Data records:
★ ★ ★ ★ ★ ★ ★
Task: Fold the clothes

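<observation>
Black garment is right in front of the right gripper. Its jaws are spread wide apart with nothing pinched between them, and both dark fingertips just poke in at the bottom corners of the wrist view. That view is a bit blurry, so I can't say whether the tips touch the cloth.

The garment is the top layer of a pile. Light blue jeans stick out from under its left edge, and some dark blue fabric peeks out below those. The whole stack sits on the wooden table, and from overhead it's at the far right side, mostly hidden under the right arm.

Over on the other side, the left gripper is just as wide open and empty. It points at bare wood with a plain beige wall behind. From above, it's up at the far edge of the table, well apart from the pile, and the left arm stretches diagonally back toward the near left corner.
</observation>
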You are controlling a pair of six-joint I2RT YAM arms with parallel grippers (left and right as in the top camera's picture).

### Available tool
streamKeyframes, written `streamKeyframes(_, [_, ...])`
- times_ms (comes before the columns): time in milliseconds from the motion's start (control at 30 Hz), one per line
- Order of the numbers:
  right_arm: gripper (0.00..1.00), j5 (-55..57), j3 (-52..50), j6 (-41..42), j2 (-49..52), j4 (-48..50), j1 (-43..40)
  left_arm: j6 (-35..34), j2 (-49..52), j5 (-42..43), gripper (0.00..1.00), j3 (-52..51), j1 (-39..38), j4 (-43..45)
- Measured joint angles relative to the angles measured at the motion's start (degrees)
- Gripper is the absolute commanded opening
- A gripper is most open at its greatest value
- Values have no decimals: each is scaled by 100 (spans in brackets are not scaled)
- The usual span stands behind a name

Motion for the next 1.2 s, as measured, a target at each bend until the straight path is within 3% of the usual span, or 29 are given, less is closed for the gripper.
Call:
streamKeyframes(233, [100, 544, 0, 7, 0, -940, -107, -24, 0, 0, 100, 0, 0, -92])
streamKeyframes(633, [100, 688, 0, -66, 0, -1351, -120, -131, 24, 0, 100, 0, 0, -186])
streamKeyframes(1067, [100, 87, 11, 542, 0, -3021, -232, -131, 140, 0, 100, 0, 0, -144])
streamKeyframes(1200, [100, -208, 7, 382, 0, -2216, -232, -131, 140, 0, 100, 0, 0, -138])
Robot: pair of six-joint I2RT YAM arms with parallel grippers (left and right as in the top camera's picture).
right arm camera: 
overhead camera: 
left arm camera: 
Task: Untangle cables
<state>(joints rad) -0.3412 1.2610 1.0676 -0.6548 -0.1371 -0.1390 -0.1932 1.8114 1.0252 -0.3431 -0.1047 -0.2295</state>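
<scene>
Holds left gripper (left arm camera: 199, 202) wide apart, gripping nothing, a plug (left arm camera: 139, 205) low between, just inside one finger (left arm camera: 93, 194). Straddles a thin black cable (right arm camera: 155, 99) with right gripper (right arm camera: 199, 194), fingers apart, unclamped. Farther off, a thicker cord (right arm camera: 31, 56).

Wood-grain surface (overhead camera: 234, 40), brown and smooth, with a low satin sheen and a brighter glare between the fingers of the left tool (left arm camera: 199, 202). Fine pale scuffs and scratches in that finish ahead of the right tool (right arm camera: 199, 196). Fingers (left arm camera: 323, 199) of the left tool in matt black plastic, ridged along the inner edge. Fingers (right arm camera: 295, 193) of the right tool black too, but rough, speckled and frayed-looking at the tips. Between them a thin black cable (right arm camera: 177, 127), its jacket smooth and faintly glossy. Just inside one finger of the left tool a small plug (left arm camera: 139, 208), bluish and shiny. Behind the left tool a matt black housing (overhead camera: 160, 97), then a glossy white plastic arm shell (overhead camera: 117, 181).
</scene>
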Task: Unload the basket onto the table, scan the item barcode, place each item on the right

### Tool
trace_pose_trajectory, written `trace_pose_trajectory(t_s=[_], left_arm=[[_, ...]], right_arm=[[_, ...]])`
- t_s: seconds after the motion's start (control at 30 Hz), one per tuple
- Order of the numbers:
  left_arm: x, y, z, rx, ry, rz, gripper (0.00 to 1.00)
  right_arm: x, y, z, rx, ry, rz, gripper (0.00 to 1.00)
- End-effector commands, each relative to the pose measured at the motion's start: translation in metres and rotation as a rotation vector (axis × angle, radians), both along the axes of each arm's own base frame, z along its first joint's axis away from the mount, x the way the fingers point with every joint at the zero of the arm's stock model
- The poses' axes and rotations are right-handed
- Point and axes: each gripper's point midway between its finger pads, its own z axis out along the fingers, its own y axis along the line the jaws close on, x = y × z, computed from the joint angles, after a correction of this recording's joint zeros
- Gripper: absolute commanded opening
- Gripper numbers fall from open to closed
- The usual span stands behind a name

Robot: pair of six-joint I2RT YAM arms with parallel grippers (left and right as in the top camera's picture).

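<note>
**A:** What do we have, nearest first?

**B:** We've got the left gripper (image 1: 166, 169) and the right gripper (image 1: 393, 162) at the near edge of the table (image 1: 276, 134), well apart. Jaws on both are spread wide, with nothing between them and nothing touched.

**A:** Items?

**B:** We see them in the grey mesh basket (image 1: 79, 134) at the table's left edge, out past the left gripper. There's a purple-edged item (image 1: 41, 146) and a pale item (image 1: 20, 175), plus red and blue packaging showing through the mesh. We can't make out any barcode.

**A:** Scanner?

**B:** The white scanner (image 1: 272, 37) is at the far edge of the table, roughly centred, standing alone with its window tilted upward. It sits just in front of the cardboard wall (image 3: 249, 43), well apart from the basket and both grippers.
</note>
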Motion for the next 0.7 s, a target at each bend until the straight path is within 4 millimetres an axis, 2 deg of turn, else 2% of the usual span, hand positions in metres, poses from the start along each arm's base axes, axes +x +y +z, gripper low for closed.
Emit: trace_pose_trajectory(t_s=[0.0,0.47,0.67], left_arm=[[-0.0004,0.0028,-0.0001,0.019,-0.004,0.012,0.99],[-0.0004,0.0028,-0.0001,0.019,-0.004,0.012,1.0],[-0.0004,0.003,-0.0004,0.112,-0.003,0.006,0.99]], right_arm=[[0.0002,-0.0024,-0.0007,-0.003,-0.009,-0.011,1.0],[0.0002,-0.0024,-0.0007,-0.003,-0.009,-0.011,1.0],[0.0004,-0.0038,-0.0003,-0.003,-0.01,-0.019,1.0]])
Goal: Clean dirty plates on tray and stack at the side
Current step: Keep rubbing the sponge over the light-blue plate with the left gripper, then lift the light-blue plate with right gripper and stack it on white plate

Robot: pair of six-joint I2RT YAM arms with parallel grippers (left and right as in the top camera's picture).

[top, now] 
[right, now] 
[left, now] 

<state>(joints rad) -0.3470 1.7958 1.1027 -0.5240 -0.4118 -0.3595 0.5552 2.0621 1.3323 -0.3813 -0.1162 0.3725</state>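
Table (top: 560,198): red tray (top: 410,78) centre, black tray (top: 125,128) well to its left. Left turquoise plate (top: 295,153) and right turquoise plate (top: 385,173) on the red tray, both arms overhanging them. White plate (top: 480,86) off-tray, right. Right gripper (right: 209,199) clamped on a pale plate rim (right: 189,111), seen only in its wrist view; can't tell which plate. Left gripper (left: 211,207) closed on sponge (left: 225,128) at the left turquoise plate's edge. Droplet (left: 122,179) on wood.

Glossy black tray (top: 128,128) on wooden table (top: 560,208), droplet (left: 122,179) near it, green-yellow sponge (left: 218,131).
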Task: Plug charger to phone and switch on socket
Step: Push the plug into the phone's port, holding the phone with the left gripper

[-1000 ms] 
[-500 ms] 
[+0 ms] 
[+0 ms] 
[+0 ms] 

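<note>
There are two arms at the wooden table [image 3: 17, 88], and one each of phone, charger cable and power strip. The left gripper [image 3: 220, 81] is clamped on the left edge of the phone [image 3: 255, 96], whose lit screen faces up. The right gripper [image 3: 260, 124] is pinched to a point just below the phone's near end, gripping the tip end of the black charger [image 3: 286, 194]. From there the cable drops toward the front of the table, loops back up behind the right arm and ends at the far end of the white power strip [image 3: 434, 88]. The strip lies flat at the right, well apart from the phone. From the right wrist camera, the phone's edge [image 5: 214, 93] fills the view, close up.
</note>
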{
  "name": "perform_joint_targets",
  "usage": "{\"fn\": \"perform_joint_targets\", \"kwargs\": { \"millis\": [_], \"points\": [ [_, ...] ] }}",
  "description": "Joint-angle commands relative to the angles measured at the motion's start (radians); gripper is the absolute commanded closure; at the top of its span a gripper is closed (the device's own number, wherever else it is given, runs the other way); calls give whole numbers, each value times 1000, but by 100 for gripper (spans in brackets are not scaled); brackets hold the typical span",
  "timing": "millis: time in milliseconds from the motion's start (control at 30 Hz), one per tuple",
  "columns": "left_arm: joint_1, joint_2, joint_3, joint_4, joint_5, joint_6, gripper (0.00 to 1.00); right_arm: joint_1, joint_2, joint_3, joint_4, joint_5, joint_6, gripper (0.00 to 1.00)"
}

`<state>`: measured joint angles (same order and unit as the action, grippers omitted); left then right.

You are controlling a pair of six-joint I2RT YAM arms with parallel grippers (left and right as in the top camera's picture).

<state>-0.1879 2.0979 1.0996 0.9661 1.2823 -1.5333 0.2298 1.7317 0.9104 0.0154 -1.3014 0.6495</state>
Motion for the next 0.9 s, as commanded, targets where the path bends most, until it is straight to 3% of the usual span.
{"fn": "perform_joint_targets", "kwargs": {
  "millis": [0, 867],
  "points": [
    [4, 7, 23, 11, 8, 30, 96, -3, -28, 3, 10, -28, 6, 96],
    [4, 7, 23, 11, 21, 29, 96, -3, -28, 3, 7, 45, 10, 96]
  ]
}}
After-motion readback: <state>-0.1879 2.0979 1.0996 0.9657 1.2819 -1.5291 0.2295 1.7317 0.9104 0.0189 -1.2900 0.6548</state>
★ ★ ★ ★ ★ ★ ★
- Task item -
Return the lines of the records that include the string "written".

- Result of this exercise -
streamKeyframes, written `streamKeyframes(_, [_, ...])`
trace_pose_trajectory, written `trace_pose_trajectory(t_s=[_], left_arm=[[_, ...]], right_arm=[[_, ...]])`

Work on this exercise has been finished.